Indian Silk Suit Worries Chinese Exporters(2007-6-7)
Jun 7, 2007
Chinese silk exporters are up against a new challenge as India's Central Silk Board asked a tribunal in New Delhi to review the ruling on an anti-dumping case over Chinese imports.
Zhang Yi, a lawyer with Richard Wang & Co. in Beijing, said he received on Tuesday a copy of the petition the Indian board filed to the Customs, Excise and Service Tax Appellate Tribunal in New Delhi.
The organization, run by the government of Karnataka, the southern Indian state, sued the Indian Ministry of Finance and the Ministry of Commerce and Industry in May for improper handling of the anti-dumping case against Chinese silk imports.
The China Chamber of Commerce for Import and Export of Textiles (CCCT) and some 20 Chinese silk exporters also featured in the petition.
The new lawsuit, which is expected to be heard in July, poses a fresh challenge for Chinese exporters, after they were asked to follow a reference price in the earlier ruling in November.
"Although the two Indian ministries are the primary defendants, we are also stakeholders in it, so we must actively react to the suit," said Zhang, who represented Chinese exporters in last year's anti-dumping case.
CCCT issued a statement to it's members yesterday, telling them to prepare for the legal battle and come to a conference in Chongqing next Tuesday to chalk out a response to the suit. The conference was to originally discuss how to cope with rising export prices as a result of the anti-dumping ruling.

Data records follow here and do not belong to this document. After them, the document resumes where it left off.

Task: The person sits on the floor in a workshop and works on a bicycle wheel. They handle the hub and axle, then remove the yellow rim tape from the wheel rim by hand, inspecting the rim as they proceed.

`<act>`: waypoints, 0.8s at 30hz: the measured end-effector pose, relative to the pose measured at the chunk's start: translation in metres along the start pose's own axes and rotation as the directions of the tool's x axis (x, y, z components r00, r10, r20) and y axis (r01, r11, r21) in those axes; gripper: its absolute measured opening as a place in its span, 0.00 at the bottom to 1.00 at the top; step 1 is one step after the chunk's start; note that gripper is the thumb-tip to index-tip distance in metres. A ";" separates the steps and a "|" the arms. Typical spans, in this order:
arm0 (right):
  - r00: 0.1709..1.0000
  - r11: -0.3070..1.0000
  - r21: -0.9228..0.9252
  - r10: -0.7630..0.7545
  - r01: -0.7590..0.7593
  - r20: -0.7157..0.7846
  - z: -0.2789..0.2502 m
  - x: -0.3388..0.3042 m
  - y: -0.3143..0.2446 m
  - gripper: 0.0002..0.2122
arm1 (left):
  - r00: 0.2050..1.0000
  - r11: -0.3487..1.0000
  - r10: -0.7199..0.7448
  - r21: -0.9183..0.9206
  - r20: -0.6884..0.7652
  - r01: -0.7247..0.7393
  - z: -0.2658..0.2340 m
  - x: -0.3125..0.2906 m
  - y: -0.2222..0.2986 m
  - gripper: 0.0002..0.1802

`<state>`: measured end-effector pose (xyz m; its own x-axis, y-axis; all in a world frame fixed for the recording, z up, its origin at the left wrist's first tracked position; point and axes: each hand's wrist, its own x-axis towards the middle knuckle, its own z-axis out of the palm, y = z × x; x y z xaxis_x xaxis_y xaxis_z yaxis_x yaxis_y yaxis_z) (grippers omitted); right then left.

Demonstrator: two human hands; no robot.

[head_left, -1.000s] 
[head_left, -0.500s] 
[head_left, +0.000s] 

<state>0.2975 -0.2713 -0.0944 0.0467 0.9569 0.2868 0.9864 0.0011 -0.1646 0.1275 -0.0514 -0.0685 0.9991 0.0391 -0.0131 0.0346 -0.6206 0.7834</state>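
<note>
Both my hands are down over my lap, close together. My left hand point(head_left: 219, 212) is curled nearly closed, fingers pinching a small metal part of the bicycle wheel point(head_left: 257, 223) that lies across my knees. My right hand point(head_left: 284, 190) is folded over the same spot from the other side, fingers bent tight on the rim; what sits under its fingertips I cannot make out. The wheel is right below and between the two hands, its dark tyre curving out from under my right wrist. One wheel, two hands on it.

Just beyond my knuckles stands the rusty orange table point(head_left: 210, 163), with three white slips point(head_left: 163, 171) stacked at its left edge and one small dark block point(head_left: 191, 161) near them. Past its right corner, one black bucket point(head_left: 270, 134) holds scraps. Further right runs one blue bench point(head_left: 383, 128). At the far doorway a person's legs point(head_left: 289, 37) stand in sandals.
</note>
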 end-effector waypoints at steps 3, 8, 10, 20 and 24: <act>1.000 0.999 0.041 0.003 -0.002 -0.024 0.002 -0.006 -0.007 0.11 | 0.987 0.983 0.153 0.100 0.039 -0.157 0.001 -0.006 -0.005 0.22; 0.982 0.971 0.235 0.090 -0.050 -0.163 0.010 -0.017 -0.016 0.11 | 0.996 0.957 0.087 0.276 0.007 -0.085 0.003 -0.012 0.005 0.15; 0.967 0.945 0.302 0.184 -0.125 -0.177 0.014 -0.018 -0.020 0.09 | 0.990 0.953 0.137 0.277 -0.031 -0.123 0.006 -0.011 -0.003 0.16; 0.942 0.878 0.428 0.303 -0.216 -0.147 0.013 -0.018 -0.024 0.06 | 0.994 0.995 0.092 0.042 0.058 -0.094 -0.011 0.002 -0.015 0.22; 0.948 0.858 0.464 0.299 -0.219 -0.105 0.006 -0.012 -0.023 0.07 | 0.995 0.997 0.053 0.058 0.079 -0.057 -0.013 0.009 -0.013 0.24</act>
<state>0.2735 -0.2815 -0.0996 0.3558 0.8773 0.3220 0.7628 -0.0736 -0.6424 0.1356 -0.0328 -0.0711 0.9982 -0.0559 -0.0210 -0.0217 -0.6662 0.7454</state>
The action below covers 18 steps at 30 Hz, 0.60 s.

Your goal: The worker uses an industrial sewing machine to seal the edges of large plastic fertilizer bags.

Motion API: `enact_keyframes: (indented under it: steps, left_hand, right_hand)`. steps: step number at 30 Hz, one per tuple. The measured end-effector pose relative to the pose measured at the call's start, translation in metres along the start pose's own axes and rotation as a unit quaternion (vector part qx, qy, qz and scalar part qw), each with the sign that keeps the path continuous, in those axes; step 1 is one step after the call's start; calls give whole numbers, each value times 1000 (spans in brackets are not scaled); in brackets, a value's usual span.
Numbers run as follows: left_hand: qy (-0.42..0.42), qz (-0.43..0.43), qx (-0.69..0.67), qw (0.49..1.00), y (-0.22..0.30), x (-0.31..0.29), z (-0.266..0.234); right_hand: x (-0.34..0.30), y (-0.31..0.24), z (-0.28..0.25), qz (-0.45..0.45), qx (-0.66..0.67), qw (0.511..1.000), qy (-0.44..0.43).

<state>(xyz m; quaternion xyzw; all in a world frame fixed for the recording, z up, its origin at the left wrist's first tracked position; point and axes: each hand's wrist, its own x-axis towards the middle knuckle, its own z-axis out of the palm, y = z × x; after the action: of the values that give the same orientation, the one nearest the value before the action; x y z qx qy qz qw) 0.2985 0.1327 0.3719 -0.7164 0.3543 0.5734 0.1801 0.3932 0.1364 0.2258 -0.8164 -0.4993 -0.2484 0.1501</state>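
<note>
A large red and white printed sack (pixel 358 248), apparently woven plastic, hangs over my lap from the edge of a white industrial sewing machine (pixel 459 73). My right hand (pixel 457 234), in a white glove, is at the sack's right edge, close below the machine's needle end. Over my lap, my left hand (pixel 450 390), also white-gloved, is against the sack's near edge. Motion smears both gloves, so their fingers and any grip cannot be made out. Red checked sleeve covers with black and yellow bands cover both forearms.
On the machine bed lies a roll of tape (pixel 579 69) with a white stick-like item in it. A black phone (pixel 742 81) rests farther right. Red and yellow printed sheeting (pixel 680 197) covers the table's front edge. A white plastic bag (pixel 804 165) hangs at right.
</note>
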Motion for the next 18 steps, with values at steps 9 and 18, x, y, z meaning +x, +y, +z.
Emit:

India launched an anti-dumping investigation in 2005. In November, India's Ministry of Commerce and Industry announced a final ruling that Chinese imports should follow a reference price range of $1.662 to $4.526 per square meter, depending on quality.
The range was 30 percent lower than the preliminary ruling, so the Central Silk Board decided to sue the parties, in a bid to overturn the previous ruling. The petition claimed the ruling was not reasonable and the ruling process was improperly handled.
The reference price has already dealt a heavy blow to Chinese silk exports. In the first quarter, China exported $1.78 billion of silk products, a drop of 5 percent year-on-year . Exports to Indian fell by 12 percent, to $72.39 million.
The Textile Information Weekly said the appreciation of RMB , the reference price, and the low demand in India due to inflation have all resulted in lower exports [ChinaDaily News].